__Dataset content__
· · · · ·

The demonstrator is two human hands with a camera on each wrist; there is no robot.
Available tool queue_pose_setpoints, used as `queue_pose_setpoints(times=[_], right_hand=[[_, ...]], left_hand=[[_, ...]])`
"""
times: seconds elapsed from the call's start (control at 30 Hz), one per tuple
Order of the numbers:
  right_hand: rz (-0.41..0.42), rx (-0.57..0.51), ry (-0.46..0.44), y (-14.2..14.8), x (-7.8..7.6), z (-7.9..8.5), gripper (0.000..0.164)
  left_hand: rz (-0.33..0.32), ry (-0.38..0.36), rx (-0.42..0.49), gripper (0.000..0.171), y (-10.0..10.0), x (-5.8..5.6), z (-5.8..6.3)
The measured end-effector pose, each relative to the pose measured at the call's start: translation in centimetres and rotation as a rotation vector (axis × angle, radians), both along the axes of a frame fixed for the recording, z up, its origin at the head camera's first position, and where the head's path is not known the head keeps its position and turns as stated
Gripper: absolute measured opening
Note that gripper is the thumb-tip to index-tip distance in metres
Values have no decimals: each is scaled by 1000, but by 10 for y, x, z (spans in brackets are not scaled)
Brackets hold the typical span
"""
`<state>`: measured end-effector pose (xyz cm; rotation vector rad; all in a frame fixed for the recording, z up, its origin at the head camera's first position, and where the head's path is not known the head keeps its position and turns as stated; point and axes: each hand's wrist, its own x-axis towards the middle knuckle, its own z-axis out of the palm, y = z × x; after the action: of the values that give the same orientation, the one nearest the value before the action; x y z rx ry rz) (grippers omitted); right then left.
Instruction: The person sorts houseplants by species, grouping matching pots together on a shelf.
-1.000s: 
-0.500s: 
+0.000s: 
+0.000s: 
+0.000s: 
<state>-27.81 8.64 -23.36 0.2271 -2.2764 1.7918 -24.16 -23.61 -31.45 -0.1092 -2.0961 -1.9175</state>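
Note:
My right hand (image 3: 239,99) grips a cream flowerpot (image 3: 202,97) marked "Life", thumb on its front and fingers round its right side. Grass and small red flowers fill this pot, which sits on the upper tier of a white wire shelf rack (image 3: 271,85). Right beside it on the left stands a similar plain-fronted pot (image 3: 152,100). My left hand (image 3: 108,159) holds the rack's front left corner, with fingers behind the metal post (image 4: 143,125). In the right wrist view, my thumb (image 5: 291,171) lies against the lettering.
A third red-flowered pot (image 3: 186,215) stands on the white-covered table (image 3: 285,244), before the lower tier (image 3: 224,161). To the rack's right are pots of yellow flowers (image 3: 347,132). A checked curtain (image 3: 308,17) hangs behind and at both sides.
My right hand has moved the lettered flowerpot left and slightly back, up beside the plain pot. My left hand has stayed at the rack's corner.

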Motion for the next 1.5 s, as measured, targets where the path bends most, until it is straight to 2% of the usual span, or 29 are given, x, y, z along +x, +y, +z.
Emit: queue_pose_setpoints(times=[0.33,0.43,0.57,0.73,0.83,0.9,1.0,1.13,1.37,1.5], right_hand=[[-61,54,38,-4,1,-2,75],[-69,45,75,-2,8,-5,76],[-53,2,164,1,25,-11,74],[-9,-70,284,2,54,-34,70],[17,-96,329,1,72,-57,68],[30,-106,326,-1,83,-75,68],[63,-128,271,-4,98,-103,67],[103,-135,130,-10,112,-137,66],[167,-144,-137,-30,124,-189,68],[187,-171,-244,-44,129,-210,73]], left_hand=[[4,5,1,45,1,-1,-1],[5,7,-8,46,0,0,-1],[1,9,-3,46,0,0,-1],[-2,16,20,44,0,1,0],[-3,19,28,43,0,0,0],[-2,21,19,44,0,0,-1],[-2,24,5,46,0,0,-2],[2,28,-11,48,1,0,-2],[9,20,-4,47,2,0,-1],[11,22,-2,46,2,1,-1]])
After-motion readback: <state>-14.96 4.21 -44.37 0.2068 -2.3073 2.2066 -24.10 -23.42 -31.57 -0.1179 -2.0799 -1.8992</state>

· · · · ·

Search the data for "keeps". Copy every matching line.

The measured end-effector pose, each relative to the pose measured at the call's start: translation in centimetres and rotation as a rotation vector (axis × angle, radians), both along the axes of a frame fixed for the recording, z up, its origin at the head camera's first position, and where the head's path is not known the head keeps its position and turns as stated
`<state>`: measured end-effector pose (xyz cm; rotation vector rad; all in a frame fixed for the recording, z up, its origin at the head camera's first position, and where the head's path is not known the head keeps its position and turns as stated; point and axes: each hand's wrist, its own x-axis towards the middle knuckle, its own z-axis out of the palm, y = z × x; after the action: of the values that give the same orientation, the one nearest the value before the action; x y z rx ry rz) (grippers omitted); right then left.

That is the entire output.